Три тренировки в неделю — это хороший экилибр между пользой и затратами времени, и, по словам Фостера, его клиенты обычно следуют этому распорядку, уделяя один день упражнениям всегда всё тело с упором в любой момент отталкивание, один — перманентно подтягивание и один — повсечастно всём понемногу. также никто из его клиентов не тренируется шесть дней в неделю, не говоря уже о всех семи, поскольку это не есть смысл для достижения результатов.
Фостер в свою очередь говорит, До какой степени для получения максимальной пользы по вине тренировок учитывайте срок всегда тексопринт также движения, которые способствуют общему здоровью, например, повышение мобильности.

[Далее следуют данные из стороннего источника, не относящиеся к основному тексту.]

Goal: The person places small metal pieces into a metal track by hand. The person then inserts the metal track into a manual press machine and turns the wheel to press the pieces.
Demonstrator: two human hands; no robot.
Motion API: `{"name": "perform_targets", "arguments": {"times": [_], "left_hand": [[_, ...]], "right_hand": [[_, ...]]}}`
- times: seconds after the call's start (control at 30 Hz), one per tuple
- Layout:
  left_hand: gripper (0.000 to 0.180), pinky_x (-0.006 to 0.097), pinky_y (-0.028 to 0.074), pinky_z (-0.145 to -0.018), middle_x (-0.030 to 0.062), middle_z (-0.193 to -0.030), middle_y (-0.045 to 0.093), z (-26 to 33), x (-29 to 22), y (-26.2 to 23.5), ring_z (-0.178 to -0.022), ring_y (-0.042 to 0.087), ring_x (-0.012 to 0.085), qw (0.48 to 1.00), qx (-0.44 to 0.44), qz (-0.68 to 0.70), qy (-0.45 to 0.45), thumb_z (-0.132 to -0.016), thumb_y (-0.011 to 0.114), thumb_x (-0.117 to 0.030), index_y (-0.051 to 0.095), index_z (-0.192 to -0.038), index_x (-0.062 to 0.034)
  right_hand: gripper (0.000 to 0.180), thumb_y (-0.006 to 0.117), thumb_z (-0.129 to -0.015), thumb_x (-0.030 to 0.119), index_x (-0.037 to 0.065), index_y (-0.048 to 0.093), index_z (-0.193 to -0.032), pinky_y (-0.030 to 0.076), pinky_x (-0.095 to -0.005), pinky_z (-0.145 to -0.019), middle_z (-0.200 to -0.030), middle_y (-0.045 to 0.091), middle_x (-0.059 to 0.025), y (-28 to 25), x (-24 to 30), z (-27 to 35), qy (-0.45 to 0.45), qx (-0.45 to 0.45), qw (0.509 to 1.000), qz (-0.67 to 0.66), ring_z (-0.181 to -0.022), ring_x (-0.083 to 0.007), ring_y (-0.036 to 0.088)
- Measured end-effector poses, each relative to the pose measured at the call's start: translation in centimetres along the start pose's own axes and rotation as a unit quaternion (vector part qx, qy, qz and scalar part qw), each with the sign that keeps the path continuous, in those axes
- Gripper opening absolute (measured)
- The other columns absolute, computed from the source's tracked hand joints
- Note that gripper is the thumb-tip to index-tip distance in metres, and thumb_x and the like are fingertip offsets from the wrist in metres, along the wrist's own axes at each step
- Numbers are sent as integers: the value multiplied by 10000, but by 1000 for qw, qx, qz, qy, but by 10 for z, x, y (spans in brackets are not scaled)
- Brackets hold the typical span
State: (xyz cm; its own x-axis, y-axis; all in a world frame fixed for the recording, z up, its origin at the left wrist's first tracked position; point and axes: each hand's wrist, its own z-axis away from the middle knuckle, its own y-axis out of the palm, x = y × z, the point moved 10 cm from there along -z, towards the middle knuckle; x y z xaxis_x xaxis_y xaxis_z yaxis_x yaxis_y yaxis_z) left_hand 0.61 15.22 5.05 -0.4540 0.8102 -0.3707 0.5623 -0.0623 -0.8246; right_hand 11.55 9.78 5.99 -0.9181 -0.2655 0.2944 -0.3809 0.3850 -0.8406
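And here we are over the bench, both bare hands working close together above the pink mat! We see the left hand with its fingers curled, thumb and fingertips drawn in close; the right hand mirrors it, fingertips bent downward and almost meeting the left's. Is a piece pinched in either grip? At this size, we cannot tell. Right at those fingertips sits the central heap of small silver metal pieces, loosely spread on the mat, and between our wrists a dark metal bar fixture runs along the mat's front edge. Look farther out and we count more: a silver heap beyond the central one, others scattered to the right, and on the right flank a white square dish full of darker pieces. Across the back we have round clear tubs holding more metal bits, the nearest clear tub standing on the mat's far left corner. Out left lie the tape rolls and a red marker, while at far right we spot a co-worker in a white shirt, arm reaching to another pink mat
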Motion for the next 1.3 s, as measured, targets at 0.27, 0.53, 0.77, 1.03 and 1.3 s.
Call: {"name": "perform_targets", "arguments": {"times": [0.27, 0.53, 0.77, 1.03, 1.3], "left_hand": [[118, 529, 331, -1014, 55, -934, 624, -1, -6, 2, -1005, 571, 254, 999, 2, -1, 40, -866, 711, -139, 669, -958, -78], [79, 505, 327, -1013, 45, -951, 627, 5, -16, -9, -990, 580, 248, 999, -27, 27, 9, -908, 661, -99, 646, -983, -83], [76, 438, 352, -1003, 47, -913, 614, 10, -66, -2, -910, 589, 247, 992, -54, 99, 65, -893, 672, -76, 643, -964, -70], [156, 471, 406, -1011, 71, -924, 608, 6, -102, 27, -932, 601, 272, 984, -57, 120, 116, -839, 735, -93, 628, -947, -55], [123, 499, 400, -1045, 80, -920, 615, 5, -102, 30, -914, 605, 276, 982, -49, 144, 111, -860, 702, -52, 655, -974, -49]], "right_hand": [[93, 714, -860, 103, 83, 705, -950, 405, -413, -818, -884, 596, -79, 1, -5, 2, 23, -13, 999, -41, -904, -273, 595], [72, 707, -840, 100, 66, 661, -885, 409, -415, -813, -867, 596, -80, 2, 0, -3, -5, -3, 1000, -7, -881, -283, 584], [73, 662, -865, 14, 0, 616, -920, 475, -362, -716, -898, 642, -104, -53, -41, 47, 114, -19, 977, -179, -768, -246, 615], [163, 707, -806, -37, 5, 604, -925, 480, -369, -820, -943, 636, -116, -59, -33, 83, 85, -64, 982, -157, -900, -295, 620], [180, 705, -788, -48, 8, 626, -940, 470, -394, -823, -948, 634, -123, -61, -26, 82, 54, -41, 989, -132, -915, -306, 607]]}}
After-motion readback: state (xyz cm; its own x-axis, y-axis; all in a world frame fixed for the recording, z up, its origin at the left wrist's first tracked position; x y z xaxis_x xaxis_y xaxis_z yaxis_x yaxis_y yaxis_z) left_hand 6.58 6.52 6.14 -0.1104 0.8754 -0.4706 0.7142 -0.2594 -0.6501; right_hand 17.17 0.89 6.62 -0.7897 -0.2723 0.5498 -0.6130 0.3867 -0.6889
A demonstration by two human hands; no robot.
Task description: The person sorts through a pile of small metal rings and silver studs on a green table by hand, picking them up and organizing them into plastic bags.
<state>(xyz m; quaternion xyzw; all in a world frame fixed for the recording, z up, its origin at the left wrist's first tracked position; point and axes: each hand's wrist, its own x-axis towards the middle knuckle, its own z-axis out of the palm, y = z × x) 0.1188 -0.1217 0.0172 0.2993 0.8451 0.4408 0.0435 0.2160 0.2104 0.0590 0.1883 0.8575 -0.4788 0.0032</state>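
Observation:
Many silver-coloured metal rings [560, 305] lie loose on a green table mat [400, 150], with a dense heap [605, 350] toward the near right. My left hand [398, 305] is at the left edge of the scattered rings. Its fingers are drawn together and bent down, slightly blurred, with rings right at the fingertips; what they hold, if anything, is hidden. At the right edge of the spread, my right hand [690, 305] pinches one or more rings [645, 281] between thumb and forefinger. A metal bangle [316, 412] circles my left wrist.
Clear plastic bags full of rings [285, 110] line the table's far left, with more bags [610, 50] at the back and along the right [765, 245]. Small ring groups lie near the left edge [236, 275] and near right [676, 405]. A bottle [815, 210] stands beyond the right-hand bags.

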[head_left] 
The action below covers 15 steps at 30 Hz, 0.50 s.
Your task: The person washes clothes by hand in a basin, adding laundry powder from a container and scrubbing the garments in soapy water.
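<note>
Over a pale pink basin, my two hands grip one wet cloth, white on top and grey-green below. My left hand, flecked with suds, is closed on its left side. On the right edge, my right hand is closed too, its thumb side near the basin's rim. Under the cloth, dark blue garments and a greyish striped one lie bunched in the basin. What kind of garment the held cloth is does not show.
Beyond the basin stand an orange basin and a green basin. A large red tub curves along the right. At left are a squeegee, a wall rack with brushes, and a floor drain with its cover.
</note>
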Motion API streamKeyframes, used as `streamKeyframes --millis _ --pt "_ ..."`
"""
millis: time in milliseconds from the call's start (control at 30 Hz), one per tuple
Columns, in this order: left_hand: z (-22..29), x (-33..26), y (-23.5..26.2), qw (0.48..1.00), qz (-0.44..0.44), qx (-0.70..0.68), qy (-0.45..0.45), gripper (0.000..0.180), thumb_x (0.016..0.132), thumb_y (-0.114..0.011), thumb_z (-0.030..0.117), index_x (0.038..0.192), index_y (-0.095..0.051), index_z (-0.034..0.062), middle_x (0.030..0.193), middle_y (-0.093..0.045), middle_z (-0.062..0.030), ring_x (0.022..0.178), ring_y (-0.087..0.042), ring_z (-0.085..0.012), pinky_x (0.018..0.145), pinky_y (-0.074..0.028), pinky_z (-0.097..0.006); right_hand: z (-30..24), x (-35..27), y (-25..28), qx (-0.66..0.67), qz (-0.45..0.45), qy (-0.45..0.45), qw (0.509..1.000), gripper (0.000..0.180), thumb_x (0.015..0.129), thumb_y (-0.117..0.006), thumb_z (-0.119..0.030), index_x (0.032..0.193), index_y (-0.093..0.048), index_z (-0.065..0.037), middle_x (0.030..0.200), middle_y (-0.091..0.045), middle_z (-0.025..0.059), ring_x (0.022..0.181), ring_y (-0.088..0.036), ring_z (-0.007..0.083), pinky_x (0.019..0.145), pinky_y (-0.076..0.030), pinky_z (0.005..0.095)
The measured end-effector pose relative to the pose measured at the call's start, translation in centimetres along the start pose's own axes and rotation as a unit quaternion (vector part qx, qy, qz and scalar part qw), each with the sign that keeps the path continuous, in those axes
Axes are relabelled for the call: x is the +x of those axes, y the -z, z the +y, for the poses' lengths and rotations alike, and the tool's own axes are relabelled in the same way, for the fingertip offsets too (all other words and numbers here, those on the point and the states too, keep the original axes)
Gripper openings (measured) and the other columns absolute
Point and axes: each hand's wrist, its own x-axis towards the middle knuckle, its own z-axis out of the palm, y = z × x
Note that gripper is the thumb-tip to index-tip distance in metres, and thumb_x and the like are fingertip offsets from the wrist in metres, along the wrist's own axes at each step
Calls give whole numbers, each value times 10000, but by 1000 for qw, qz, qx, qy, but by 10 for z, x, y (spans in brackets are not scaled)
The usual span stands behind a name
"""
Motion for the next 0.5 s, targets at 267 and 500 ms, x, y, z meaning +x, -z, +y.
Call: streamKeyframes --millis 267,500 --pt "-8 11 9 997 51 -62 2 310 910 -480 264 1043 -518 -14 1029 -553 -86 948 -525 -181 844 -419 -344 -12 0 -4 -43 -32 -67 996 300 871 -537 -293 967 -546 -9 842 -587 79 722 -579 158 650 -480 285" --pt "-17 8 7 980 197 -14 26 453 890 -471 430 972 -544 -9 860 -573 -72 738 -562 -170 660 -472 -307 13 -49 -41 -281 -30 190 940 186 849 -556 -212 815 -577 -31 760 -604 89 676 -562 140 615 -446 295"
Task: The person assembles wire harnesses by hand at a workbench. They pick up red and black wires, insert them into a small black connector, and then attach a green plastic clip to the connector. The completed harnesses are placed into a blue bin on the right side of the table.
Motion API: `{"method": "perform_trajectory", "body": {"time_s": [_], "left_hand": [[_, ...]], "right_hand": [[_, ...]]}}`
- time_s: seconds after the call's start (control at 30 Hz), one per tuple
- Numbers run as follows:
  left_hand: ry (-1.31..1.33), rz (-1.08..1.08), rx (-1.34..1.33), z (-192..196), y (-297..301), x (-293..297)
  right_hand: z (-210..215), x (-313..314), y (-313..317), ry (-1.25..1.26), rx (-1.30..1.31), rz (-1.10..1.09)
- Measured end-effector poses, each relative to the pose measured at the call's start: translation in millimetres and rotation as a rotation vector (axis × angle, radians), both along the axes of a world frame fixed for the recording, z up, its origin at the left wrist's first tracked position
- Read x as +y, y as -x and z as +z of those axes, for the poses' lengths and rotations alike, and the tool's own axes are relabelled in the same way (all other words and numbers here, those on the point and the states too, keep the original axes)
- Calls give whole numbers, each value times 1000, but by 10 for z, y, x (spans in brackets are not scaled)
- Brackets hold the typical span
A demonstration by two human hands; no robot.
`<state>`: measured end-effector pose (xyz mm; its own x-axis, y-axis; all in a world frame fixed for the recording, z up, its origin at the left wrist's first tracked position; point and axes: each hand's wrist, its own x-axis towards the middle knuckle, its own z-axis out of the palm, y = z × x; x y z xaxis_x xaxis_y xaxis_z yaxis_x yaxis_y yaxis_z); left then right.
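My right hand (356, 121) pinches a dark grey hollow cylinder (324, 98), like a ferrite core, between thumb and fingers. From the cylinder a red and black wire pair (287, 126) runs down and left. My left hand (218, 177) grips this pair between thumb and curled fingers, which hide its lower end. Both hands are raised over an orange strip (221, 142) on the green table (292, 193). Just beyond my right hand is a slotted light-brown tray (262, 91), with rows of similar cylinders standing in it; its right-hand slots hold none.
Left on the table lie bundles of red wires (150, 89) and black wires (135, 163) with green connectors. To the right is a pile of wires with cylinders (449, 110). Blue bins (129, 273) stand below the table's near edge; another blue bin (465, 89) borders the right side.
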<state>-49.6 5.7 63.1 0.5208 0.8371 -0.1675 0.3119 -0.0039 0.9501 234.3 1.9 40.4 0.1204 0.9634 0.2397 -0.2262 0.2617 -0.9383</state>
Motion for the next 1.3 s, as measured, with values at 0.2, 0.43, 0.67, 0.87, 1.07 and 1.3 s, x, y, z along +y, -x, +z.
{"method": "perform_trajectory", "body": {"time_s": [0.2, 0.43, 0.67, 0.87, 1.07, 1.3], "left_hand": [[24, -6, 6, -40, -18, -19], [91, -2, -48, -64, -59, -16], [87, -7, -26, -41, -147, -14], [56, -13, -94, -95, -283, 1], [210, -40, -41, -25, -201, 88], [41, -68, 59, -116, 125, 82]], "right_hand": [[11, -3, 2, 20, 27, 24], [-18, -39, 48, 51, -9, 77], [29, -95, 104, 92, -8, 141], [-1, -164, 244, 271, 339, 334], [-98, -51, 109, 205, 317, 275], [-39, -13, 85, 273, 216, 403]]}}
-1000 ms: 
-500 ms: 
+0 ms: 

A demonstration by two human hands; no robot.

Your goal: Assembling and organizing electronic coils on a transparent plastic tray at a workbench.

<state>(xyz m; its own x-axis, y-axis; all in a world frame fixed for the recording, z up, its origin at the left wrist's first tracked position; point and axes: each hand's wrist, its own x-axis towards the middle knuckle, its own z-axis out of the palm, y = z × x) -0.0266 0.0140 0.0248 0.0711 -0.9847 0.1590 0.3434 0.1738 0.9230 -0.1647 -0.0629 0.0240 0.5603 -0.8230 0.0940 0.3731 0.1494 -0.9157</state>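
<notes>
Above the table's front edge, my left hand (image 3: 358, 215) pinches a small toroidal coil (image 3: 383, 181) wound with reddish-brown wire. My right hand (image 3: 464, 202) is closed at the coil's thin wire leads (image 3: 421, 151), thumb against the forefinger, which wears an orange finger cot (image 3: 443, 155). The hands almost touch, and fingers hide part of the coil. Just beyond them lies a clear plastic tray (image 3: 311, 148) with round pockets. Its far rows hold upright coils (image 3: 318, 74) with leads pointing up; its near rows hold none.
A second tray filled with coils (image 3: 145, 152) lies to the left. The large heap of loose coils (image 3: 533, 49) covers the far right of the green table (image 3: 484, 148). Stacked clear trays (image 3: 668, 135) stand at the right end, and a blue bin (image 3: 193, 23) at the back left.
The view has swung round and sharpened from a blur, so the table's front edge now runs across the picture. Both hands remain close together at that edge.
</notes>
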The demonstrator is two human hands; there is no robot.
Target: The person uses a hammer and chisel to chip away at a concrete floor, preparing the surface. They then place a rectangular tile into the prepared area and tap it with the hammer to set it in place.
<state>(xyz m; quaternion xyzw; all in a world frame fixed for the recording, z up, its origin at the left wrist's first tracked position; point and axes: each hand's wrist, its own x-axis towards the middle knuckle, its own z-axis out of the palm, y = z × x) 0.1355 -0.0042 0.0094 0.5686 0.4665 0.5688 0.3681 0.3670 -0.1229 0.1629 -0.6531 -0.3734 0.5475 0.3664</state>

«Не каждое движение стоит выполняться с целью наращивания мышечной массы», — говорит Фостер. «Это надо надеяться быть построение отношений со своим телом, а не его изнурение».
Ошибка 4: тренировки дольше часа
По словам Фостера, вы можете увидеть результаты, тренируясь в какой-нибудь месяц по 30 минут в изморозь, как Время от времени вы Новоизбранный.
«Полным новичкам ес До какой степени почерпнуть», — говорит он. прежде всего опытные спортсмены могут срубить бабок пользу из 45 минут — часа в тренажёрном зале. минуя этого дополнительные деятельность check here или «мусорный объём» могут привести к снижению отдачи также увеличить вероятность выгорания.
«Для большинства людей, если в большинстве дней они уходят с чувством усталости, это рецепт неустойчивости вдобавок затрудняет поддержание результатов в долгосрочной перспективе», — говорит Фостер.